_WHAT THIS TASK INVOLVES_
Among the entries that follow, locate the line with "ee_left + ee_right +" and the line with "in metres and". Output those lines and all lines in between, exactly, minus the pictures.

Excerpts from a dataset

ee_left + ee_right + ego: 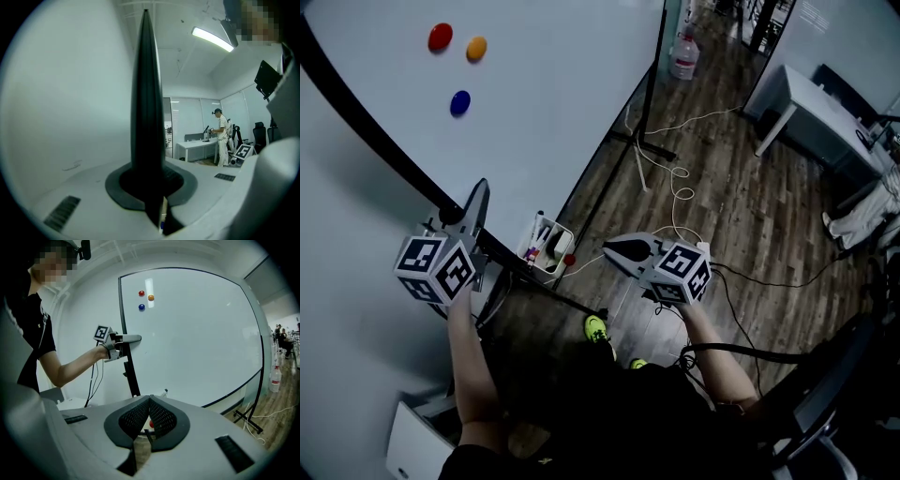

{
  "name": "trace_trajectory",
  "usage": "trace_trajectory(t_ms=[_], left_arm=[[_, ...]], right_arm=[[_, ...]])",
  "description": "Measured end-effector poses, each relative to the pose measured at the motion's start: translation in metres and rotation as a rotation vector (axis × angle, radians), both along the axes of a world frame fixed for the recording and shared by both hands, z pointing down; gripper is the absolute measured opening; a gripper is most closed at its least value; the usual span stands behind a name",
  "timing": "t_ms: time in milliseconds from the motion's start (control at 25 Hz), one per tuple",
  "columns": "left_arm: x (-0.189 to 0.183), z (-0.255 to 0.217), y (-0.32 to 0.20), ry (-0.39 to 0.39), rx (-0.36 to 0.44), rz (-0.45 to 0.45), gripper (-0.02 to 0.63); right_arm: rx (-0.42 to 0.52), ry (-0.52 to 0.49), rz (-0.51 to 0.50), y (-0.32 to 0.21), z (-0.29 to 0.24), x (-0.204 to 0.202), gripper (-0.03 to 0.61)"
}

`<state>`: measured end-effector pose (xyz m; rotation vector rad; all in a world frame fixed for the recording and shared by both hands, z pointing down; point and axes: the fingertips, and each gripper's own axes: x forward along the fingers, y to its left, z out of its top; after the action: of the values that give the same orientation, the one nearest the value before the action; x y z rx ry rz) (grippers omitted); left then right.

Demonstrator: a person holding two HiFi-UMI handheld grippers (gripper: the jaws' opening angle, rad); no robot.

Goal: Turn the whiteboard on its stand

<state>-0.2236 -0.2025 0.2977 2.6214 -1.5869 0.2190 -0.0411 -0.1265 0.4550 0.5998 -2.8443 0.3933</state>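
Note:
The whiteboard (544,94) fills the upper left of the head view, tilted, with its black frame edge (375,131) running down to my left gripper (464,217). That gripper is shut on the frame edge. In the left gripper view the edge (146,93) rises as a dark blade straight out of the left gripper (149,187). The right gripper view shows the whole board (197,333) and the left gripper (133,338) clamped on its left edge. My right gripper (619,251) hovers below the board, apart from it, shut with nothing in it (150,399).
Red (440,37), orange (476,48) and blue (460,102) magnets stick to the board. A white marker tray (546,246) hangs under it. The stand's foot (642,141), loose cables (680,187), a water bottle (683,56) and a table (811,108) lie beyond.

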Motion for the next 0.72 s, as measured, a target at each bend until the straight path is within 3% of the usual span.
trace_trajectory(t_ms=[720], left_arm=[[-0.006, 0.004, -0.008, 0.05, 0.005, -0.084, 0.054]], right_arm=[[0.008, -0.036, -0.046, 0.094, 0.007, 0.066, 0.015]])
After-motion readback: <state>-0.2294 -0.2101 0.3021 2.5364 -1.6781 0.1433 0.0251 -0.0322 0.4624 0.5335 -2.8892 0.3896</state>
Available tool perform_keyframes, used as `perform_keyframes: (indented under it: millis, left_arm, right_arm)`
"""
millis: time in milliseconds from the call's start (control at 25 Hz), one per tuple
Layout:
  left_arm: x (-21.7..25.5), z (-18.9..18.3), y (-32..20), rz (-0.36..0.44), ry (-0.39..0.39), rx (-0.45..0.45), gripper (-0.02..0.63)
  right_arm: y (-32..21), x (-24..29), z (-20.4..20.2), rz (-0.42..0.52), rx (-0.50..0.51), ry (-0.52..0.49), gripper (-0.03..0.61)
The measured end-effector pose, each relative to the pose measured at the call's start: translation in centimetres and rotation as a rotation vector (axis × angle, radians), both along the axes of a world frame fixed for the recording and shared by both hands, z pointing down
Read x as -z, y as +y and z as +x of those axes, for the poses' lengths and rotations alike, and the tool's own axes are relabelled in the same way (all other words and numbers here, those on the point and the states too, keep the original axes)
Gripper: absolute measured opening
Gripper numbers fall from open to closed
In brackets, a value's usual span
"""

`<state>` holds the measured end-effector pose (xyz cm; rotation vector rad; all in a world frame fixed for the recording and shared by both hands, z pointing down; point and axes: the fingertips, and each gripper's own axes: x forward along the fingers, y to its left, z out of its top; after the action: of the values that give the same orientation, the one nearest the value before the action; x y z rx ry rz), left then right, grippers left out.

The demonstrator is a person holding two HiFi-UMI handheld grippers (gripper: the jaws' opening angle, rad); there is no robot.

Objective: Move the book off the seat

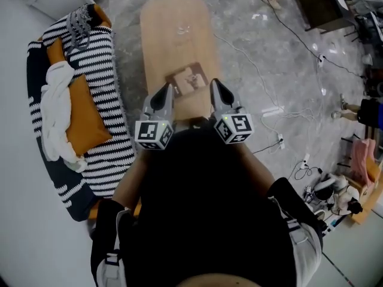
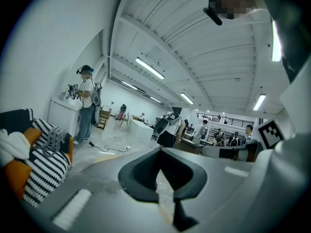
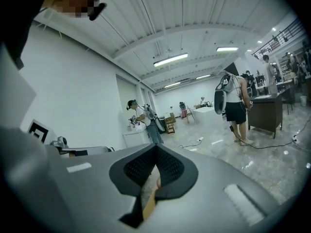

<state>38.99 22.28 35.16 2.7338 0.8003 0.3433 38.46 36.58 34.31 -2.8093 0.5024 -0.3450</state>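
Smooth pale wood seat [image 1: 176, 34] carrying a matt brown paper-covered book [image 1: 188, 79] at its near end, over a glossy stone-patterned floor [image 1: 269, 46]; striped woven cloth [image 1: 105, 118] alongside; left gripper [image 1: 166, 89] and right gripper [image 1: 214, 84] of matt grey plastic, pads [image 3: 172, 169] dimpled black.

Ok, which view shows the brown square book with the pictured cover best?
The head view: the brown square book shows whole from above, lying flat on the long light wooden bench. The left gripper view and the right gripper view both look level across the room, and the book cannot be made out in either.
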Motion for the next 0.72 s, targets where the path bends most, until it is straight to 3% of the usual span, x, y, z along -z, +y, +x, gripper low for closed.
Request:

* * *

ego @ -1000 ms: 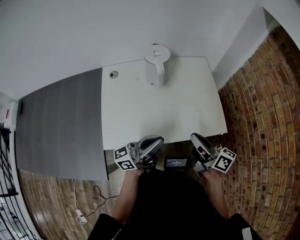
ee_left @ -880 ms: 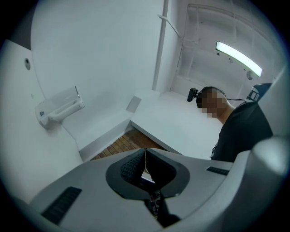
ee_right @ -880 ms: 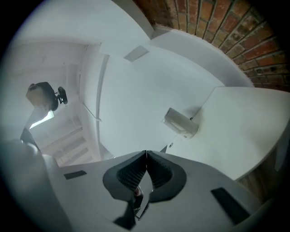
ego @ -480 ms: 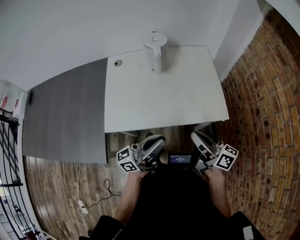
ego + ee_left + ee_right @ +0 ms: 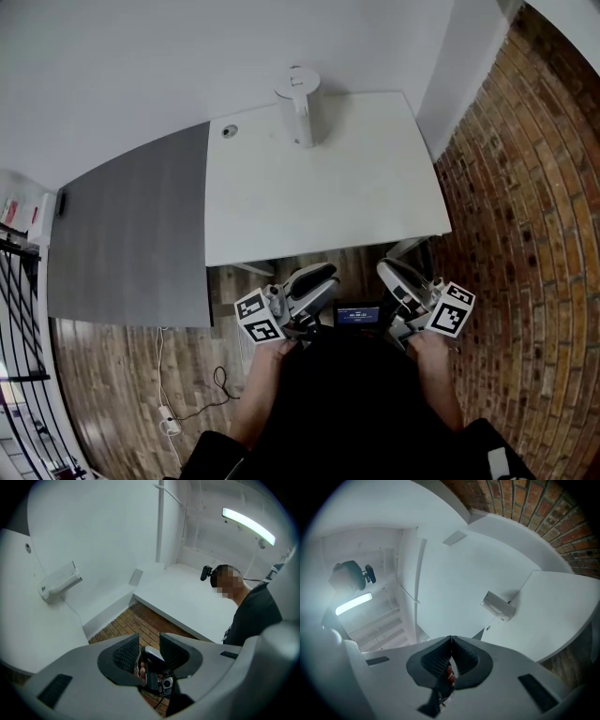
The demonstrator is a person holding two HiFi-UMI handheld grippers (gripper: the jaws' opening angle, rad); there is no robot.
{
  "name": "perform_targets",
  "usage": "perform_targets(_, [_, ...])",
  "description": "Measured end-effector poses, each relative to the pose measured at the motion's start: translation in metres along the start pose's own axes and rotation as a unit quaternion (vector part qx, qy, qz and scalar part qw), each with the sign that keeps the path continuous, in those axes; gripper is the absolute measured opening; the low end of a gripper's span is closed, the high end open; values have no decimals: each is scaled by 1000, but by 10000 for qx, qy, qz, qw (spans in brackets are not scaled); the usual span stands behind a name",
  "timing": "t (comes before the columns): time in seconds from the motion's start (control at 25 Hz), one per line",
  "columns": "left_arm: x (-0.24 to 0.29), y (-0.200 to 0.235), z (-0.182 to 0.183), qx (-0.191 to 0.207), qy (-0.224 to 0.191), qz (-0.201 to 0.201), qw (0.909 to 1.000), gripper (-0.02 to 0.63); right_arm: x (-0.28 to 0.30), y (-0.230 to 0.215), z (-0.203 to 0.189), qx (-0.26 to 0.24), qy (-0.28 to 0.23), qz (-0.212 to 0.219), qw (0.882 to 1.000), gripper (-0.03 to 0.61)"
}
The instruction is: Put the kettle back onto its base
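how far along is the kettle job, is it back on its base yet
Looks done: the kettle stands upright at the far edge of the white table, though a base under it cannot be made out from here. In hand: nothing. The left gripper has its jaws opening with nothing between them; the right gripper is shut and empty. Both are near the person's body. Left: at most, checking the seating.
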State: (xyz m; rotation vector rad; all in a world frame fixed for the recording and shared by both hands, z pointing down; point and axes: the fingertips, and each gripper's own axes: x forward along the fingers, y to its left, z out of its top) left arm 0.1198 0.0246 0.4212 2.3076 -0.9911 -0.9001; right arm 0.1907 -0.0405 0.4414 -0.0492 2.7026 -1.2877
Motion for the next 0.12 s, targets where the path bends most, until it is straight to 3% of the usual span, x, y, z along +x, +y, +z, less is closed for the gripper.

_RESULT OF THIS EXERCISE_
ee_left + ee_right + ego: 

{
  "name": "trace_trajectory",
  "usage": "trace_trajectory(t_ms=[_], left_arm=[[_, ...]], right_arm=[[_, ...]])",
  "description": "Measured end-effector poses, each relative to the pose measured at the motion's start: translation in metres and rotation as a rotation vector (axis × angle, radians), both along the axes of a world frame fixed for the recording and shared by both hands, z pointing down; gripper is the absolute measured opening; a gripper is most closed at its least value; the usual span stands behind a name",

This output is complete as it stands.